C-I baseballの投球障害肘から競技復帰後のトレーニング・再発予防の身体作りを担当します高橋塁です。


日々、野球を中心にスポーツの現場で、トレーニング、コンディショニング、技術指導を行っています。

私自身が、日々のスポーツ現場での経験をもとに、
障害をいかに防ぎ、かつ再発せず、
パフォーマンスアップできるかをお伝えし、
医療機関とスポーツの現場との連携をいかにスムーズにできるかを
わかりやすく発信していきたいと思います。

投球障害肘とは

投球動作において、主に運動方向が変化するLate-cocking~MER以降にメカニカルストレス(主に外反ストレス)を与えることで投球が困難になることが、投球障害肘ということなります。
投球障害肘になることで回復期では日常生活では困らないことがほとんどですが、練習や試合を休んで痛みがなくなっても、投球を再開するとまた痛みがでる…。

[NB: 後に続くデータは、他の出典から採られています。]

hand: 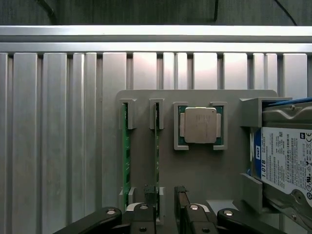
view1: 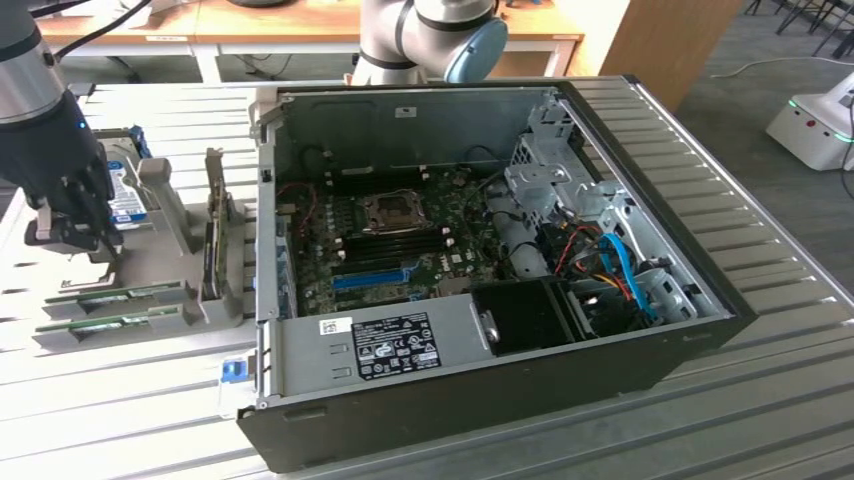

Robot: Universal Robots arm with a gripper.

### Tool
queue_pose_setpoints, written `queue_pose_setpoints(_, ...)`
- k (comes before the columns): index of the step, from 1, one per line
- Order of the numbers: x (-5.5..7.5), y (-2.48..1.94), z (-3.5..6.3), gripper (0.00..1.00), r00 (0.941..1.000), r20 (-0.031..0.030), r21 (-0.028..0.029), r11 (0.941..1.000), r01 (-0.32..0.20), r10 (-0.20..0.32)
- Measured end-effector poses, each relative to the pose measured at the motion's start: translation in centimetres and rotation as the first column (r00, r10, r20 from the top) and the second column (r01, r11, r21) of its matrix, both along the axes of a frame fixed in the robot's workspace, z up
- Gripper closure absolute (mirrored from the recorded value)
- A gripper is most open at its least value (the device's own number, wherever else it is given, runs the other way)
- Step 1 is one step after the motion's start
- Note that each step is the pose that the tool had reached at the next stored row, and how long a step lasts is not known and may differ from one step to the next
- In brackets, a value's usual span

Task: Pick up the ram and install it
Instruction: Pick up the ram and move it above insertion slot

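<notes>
Two green ram sticks stand on edge in a grey holder [hand: 141,161]. One ram stick [hand: 157,156] runs straight toward my gripper [hand: 165,195]; the other ram stick [hand: 126,156] lies parallel beside it. My gripper is open, its dark fingers [hand: 150,199] a small gap apart, hovering over the end of the nearer stick with nothing between them. In the exterior view my gripper [view1: 74,240] hangs above the holder at the far left, just over the ram sticks [view1: 114,295]. The motherboard [view1: 400,235] lies inside the open computer case.
A silver processor chip [hand: 199,125] sits in the holder beside the sticks. A hard drive with a blue label [hand: 287,161] stands at the holder's edge. The black case [view1: 667,290] has tall walls, cables and a blue slot [view1: 367,277]. All rests on a ribbed metal table [view1: 747,400].
</notes>
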State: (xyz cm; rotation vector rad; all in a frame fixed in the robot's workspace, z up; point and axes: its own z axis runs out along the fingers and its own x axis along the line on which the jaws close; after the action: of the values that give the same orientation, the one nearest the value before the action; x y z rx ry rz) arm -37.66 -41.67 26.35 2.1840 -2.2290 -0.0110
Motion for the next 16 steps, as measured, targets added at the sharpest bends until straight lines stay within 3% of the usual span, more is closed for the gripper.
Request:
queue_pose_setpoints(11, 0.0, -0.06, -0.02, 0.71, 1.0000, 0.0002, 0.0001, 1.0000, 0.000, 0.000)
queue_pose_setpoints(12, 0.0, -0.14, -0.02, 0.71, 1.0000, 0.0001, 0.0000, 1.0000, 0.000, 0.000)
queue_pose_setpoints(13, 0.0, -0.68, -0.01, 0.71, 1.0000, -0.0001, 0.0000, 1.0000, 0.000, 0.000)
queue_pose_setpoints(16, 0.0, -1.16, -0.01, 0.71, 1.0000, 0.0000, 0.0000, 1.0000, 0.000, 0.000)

つまり、原因となる要因を排除しなければ、悪循環のループに乗ったままになってしまうのです。


その悪循環を断ち切るために投球障害肘を考える上で、重要なこと。

肘関節は基本的に1軸性の関節。
 →屈伸以外の動きをすることで投球障害肘を惹起する。
肘関節内側解剖の新しい知見。(腱性中隔)
成人期と成長期の肘障害について
肘の障害を内側障害、外側障害、後方障害の3つに分ける。

を理解することが大切かと思います。

肘関節の解剖

肘関節の安定化機構としては

静的安定化機構(靭帯) 

動的安定化機構(筋肉)

静的安定化機構とは?

静的安定化機構の靭帯は、MCLが代表的です。

MCLは、その線維の走行から、3つのパートに分けられることができます。

肘関節屈曲するほどMCL(POL)の後部線維が伸張し、伸展するほどMCL(AOL)の前部線維が伸張すると

考えられます。

MCLの障害されやすい部位は、AOL後部線維が最もストレスがかかりやすい部位だといえます。

動的安定化機構とは?

これら個々の筋肉で、肘関節に与える動的安定化の方向が異なります。

尺側関節裂隙の狭小化には、円回内筋橈側手根屈筋浅指屈筋が関与しています。

尺骨鉤状突起の橈尺側偏位について

MCL不全損傷の肘関節アライメントは、尺骨鉤状突起の橈側偏位が生じているといわれています。

そして、動的安定化筋群の作用をそれぞれ考えていきます。

円回内筋橈側手根屈筋が収縮すると、尺骨鉤状突起を尺側に偏位させます。
浅指屈筋尺側手根屈筋が収縮すると、尺骨鉤状突起を橈側に偏位させます。